▶ _Activity_: Every line holding "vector" should be copied from the records below.

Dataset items
══════════
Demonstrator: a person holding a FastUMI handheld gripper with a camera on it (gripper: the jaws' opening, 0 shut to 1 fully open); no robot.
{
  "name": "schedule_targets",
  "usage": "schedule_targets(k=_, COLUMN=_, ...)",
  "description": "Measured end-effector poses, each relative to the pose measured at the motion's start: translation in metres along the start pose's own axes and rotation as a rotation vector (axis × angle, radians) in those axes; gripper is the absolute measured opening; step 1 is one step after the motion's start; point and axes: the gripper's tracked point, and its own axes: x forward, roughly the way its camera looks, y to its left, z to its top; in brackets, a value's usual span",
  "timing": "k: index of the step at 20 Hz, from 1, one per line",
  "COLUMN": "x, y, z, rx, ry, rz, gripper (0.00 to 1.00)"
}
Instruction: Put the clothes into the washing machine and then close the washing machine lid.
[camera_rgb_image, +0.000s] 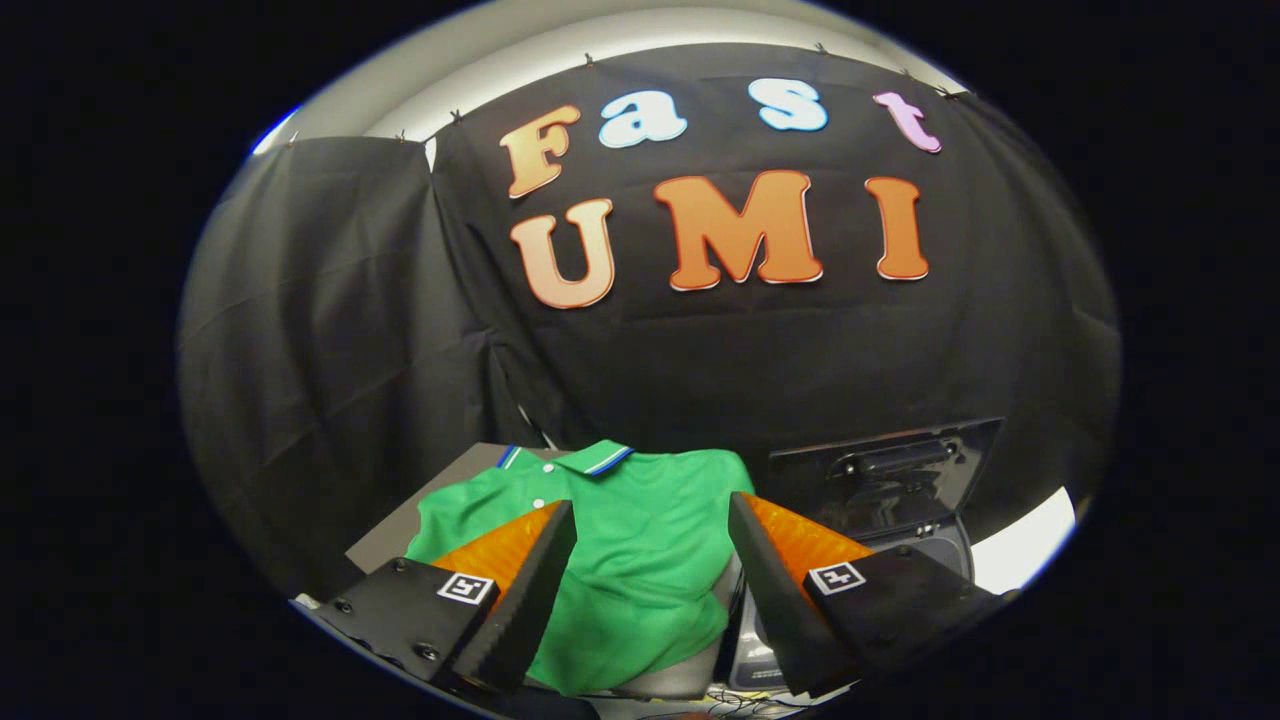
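A green polo shirt (640, 540) with a blue-and-white striped collar lies spread on a grey tabletop (385, 535), just ahead of and between my fingers. My gripper (652, 525) is open above it, its fingers wide apart with nothing held. To the right of the shirt stands a small dark washing machine (920, 545) with its lid (885, 470) raised upright behind the opening. The right finger hides part of the machine's front.
Black cloth walls close in the booth behind and to the left of the table. A white surface (1025, 550) shows to the right of the washing machine. Some cables (745, 700) lie near the table's front edge below the fingers.
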Motion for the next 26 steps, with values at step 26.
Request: schedule_targets(k=26, x=0.052, y=0.070, z=-0.096, rx=-0.172, ry=0.212, rz=0.034, gripper=1.00)
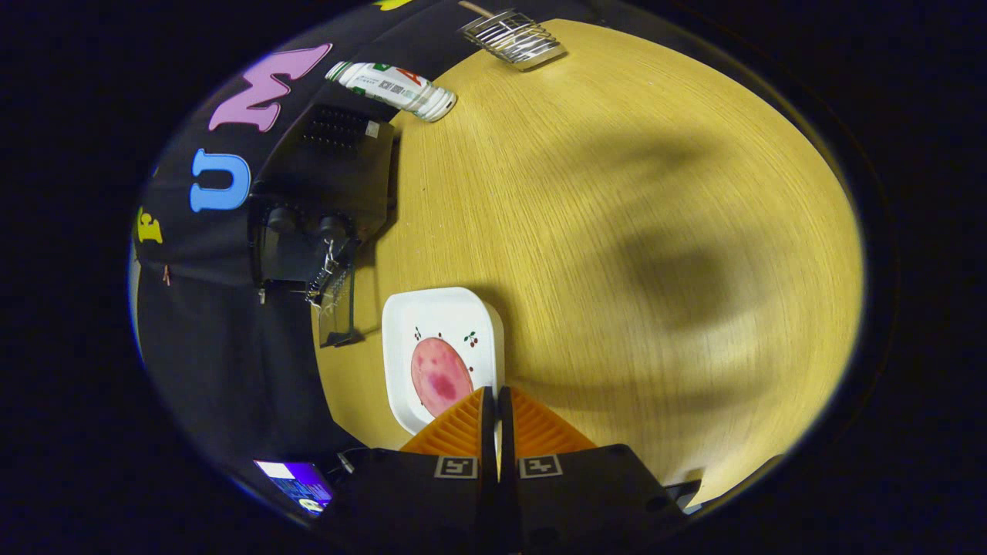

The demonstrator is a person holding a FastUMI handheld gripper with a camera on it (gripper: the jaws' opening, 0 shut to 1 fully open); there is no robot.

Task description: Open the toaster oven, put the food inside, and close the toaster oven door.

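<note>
My gripper (497, 401) is clenched on nothing, fingers together at bottom centre, right above the plate (443, 320) with its one round of food (439, 375) just ahead. The oven (324, 208) sits left of centre, and its glass door (337, 304) looks already dropped open (hard to be sure). I judge the food comes next: spread the fingers, come in low, pinch its edge. One plate, one oven, one bottle (391, 89) and one rack (513, 37) up top on the desk (617, 231).

gripper (497, 401): 2 ribbed wedge fingers nearly touching, black body, 2 square markers.
</note>
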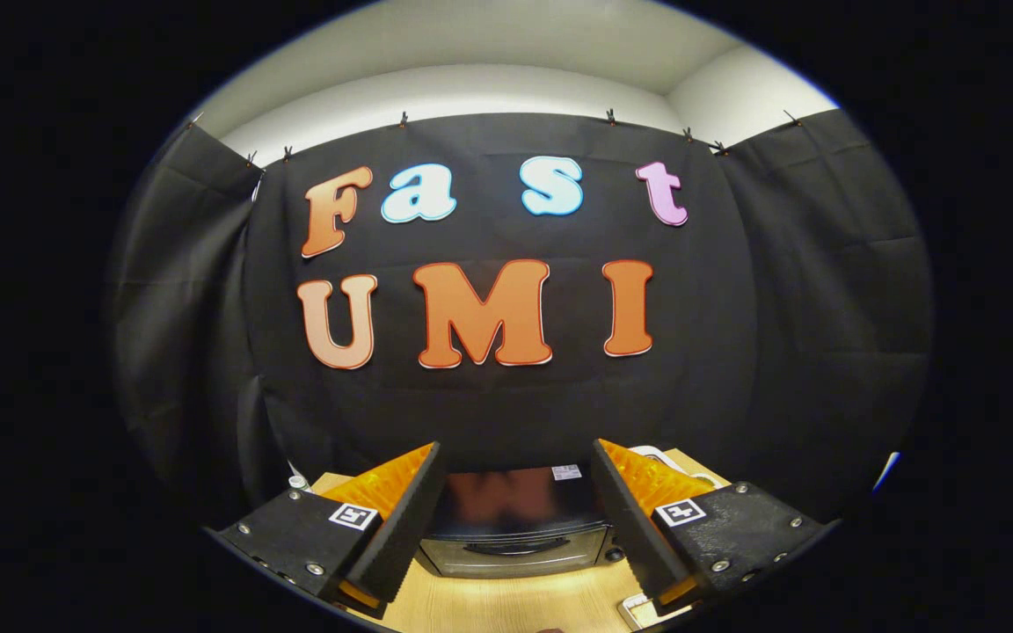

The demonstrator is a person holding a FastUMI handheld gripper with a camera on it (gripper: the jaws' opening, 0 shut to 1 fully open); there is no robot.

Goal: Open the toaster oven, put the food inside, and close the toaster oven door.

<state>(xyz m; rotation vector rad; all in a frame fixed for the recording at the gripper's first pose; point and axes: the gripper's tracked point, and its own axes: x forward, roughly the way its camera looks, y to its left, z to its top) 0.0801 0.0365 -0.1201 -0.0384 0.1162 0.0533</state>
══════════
▶ _Problem solution_:
  "description": "Measured end-effector poses, each relative to the pose measured at the motion's start: translation in metres along the start pose's own axes and rotation as a rotation vector (axis × angle, radians) in those axes; gripper is the absolute measured opening; step 1 is one step after the motion's start; point and axes: the gripper's tracked point, and its own axes: x forward, roughly the way its camera looks, y to its left, z to its top; in brackets, a value's usual span",
<state>(xyz m; rotation vector rad; all in a frame fixed for the recording at the gripper's first pose; point and axes: the gripper's tracked point, and its own axes: x forward, roughly the way its camera looks, y to its left, z to its top) 0.0801 0.0365 -0.1201 -0.0384 0.1162 0.0533</state>

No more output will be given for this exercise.